Pick every line from the data below that contains the string "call" and copy it.

- _EXERCISE MATERIALS_
--*--
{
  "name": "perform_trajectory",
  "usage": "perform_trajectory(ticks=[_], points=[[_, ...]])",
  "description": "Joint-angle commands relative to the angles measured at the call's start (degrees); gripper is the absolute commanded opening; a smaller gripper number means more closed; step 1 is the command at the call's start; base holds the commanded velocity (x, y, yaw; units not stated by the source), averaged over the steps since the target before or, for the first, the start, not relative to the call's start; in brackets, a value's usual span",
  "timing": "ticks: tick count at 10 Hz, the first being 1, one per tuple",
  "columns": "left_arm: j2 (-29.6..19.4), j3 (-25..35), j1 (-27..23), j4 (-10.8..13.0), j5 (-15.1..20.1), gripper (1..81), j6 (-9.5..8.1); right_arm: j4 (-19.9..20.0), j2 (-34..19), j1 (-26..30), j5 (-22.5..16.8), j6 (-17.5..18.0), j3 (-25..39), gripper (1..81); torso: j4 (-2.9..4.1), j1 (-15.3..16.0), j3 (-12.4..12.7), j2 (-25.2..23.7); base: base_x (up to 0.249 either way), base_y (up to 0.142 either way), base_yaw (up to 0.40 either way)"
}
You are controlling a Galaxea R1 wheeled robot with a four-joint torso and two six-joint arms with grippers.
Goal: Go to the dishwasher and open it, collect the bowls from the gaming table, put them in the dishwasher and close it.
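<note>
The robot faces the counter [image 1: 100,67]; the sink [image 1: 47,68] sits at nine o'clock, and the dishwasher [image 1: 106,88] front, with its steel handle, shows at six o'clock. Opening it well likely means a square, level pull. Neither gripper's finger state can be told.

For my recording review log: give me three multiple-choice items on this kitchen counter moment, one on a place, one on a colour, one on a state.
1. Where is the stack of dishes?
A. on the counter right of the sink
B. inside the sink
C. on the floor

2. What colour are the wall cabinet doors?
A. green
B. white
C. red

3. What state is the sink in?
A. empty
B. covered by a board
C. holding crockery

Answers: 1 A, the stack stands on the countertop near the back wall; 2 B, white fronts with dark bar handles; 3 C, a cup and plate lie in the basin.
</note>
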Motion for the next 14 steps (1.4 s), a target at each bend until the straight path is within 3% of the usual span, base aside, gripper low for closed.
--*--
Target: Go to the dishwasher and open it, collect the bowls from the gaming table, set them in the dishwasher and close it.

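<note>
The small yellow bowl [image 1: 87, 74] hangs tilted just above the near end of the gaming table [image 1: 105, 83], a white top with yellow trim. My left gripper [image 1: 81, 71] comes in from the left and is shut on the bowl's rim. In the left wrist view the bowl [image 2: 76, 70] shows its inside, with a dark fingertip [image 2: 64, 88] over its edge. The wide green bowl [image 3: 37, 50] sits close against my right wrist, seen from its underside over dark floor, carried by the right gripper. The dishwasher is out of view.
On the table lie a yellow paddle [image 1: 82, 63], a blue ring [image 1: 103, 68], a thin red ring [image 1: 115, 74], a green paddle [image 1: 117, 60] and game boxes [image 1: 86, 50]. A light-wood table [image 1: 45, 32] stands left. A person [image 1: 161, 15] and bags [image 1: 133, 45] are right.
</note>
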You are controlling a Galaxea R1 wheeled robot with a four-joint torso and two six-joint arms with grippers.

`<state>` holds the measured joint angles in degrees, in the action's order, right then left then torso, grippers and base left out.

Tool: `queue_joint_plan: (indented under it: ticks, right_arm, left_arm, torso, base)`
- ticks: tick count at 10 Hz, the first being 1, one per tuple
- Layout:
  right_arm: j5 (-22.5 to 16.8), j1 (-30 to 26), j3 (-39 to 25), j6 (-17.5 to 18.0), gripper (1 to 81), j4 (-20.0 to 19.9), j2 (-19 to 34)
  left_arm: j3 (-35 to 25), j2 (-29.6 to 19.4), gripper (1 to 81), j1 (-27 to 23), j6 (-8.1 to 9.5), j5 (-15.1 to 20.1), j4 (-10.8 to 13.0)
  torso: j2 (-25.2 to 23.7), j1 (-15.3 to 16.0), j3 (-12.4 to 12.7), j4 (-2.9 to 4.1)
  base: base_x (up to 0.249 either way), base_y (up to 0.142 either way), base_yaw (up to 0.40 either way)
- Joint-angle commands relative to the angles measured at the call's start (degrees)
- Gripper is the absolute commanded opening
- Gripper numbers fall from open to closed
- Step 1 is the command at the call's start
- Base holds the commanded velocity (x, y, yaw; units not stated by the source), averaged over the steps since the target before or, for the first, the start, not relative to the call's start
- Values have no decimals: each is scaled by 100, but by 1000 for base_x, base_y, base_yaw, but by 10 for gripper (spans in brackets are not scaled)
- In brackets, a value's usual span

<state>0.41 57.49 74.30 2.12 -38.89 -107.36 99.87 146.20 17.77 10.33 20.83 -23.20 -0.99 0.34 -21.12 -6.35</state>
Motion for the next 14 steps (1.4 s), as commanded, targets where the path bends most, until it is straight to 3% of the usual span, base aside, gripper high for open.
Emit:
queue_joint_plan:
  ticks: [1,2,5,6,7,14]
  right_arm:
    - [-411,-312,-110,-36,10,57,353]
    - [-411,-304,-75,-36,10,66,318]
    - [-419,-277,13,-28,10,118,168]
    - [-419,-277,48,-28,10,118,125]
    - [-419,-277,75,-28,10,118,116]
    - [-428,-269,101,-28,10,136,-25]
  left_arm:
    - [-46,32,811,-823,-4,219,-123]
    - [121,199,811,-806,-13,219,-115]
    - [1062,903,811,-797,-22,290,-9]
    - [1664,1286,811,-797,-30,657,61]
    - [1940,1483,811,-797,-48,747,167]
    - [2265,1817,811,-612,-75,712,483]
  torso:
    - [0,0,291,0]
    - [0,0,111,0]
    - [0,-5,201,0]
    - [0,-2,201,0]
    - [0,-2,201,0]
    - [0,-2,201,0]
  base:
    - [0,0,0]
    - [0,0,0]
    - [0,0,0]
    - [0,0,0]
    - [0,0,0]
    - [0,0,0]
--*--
- _EXPECTED ANSWER_
  "description": "Joint-angle commands relative to the angles measured at the call's start (degrees); gripper is the absolute commanded opening; a smaller gripper number means more closed; step 1 is the command at the call's start; base holds the commanded velocity (x, y, yaw; units not stated by the source), averaged over the steps since the target before or, for the first, the start, not relative to the call's start; in brackets, a value's usual span",
- Joint-angle commands relative to the angles measured at the call's start (degrees)
- Step 1 is the command at the call's start
- Base holds the commanded velocity (x, y, yaw; units not stated by the source), averaged over the steps since the target before or, for the first, the start, not relative to the call's start

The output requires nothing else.